* **SOURCE MATERIAL**:
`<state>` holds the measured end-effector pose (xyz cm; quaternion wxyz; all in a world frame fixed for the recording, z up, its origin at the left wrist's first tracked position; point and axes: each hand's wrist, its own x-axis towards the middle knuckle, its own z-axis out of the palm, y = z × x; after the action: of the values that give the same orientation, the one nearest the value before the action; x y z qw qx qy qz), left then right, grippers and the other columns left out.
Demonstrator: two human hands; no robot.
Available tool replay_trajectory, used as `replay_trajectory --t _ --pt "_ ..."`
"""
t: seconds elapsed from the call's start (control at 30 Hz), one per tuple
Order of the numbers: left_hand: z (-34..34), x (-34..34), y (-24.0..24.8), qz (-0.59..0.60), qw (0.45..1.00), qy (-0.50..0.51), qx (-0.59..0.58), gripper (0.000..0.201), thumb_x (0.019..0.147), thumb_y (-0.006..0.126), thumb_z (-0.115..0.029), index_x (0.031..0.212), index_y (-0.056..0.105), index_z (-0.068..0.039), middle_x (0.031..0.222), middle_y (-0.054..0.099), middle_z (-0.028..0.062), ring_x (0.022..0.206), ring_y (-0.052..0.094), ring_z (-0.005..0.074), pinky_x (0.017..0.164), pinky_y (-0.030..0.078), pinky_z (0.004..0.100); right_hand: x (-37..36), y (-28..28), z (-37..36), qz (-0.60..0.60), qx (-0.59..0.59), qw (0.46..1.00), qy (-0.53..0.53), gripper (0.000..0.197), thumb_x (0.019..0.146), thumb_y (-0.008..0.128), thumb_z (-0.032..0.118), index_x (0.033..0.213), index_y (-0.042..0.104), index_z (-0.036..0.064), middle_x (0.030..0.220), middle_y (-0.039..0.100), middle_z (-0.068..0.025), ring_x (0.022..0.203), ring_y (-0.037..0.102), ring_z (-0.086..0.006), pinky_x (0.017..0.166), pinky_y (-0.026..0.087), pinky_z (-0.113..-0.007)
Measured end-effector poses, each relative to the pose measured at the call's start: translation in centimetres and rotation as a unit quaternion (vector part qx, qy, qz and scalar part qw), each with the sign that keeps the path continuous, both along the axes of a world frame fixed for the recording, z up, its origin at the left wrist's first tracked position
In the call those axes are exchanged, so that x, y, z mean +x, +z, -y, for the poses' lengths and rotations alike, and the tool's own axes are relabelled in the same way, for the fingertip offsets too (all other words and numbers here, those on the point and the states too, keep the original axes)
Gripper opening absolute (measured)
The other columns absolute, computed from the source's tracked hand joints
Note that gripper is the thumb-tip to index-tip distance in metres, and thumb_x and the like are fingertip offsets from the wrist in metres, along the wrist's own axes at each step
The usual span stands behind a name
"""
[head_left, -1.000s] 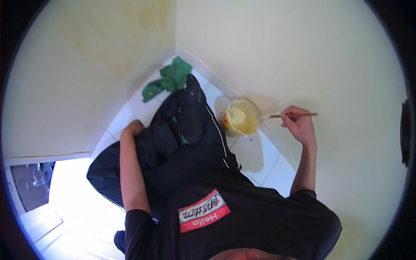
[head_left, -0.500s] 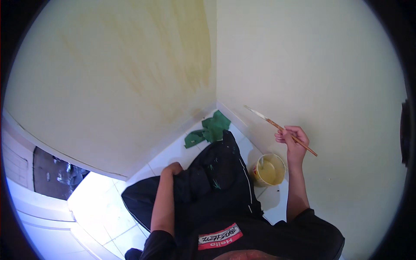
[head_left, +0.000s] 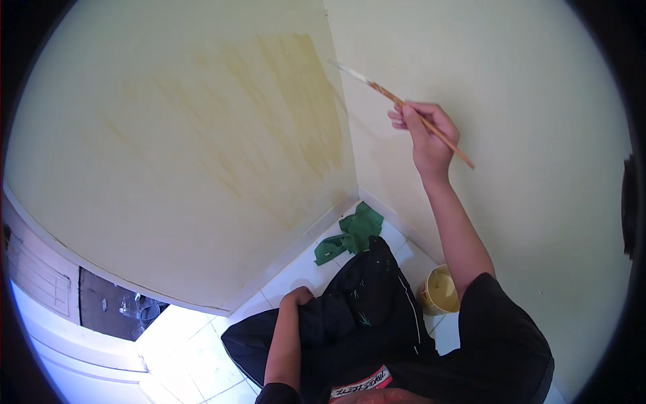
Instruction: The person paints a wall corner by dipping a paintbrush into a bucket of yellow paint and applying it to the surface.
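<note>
My right hand (head_left: 431, 135) is raised in front of the right wall and closed around a slim paintbrush (head_left: 385, 92). The brush has a brown wooden handle and a whitish end, which points up and left toward the wall corner. My left hand (head_left: 298, 296) lies on my dark trousers at the leg, its fingers mostly hidden. On the left wall (head_left: 188, 202), a yellowish-tan paint patch (head_left: 306, 101) with streaks spreads beside the corner. A bucket (head_left: 441, 291) of pale yellow liquid stands on the floor, partly behind my right arm.
A crumpled green cloth (head_left: 360, 227) lies on the white tiled floor (head_left: 272, 288) below the corner. The plain right wall (head_left: 538, 168) rises close to my right arm. At lower left, past the left wall's edge, a dark area holds clear, shiny objects (head_left: 140, 308).
My right hand has risen up and slightly left with the paintbrush, bringing its tip close to the corner. The view has shifted, so floor things sit lower and farther right.
</note>
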<state>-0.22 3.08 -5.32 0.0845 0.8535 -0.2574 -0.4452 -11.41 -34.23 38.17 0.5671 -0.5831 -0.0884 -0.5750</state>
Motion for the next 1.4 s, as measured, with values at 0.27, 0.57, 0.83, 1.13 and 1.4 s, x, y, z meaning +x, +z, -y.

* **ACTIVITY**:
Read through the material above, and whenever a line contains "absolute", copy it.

* **ANSWER SECTION**:
Gripper opening absolute (measured)
The other columns absolute, computed from the source's tracked hand joints

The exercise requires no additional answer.